*Work request*: Transcribe the data in full and exactly, omitting any pictures.

*Data section*:
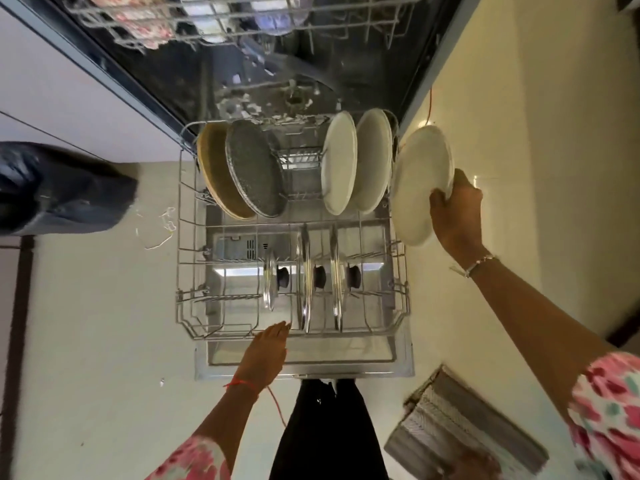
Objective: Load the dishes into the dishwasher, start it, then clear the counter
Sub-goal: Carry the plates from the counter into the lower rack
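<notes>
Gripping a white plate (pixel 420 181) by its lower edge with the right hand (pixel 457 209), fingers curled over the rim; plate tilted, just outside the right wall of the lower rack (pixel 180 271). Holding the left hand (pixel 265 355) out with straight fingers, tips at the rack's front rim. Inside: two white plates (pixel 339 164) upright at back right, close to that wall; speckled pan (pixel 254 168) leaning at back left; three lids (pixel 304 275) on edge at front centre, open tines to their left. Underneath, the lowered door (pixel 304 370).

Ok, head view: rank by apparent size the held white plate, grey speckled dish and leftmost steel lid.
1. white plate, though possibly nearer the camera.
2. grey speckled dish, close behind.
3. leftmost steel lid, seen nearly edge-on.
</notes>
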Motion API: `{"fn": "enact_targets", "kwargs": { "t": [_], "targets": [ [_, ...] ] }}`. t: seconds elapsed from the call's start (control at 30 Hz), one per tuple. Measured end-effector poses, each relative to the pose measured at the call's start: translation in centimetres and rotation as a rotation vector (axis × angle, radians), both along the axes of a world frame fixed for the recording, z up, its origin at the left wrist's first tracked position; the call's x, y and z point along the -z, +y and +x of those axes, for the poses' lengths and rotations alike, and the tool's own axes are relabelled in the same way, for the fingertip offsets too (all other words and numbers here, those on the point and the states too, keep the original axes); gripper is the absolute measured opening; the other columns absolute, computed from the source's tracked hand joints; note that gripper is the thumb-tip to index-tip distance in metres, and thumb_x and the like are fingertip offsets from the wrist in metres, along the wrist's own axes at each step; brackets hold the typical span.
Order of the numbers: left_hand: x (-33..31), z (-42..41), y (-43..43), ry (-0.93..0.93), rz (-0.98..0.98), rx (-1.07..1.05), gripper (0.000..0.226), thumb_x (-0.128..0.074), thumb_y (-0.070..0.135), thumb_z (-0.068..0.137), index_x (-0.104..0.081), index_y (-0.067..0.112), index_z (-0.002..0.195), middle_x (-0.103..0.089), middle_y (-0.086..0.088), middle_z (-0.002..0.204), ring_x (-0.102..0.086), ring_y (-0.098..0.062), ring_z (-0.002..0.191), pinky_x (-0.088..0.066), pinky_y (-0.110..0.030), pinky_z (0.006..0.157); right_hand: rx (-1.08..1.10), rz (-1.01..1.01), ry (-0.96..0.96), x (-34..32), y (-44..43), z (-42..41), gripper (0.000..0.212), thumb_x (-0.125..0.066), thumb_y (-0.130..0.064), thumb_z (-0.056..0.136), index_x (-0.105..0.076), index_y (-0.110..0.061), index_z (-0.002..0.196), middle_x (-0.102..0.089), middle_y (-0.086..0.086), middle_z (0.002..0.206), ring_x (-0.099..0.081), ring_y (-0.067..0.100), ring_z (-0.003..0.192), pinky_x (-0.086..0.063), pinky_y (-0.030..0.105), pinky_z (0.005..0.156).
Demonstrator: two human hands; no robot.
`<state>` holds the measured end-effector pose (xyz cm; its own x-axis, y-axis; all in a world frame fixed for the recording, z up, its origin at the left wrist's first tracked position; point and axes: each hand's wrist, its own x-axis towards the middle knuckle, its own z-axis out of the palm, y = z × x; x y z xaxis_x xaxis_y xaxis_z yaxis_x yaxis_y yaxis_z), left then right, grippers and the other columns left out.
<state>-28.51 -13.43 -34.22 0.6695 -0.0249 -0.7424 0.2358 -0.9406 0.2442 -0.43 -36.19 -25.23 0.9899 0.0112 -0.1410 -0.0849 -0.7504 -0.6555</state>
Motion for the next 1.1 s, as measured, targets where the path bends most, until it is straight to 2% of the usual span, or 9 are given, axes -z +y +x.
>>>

*Written answer*:
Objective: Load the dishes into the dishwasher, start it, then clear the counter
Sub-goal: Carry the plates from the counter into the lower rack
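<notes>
Gripping a white plate (pixel 420 181) by its lower edge with the right hand (pixel 457 209), fingers curled over the rim; plate tilted, just outside the right wall of the lower rack (pixel 180 271). Holding the left hand (pixel 265 355) out with straight fingers, tips at the rack's front rim. Inside: two white plates (pixel 339 164) upright at back right, close to that wall; speckled pan (pixel 254 168) leaning at back left; three lids (pixel 304 275) on edge at front centre, open tines to their left. Underneath, the lowered door (pixel 304 370).

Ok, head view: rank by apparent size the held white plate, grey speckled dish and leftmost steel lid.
1. white plate, though possibly nearer the camera.
2. grey speckled dish, close behind.
3. leftmost steel lid, seen nearly edge-on.
</notes>
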Motion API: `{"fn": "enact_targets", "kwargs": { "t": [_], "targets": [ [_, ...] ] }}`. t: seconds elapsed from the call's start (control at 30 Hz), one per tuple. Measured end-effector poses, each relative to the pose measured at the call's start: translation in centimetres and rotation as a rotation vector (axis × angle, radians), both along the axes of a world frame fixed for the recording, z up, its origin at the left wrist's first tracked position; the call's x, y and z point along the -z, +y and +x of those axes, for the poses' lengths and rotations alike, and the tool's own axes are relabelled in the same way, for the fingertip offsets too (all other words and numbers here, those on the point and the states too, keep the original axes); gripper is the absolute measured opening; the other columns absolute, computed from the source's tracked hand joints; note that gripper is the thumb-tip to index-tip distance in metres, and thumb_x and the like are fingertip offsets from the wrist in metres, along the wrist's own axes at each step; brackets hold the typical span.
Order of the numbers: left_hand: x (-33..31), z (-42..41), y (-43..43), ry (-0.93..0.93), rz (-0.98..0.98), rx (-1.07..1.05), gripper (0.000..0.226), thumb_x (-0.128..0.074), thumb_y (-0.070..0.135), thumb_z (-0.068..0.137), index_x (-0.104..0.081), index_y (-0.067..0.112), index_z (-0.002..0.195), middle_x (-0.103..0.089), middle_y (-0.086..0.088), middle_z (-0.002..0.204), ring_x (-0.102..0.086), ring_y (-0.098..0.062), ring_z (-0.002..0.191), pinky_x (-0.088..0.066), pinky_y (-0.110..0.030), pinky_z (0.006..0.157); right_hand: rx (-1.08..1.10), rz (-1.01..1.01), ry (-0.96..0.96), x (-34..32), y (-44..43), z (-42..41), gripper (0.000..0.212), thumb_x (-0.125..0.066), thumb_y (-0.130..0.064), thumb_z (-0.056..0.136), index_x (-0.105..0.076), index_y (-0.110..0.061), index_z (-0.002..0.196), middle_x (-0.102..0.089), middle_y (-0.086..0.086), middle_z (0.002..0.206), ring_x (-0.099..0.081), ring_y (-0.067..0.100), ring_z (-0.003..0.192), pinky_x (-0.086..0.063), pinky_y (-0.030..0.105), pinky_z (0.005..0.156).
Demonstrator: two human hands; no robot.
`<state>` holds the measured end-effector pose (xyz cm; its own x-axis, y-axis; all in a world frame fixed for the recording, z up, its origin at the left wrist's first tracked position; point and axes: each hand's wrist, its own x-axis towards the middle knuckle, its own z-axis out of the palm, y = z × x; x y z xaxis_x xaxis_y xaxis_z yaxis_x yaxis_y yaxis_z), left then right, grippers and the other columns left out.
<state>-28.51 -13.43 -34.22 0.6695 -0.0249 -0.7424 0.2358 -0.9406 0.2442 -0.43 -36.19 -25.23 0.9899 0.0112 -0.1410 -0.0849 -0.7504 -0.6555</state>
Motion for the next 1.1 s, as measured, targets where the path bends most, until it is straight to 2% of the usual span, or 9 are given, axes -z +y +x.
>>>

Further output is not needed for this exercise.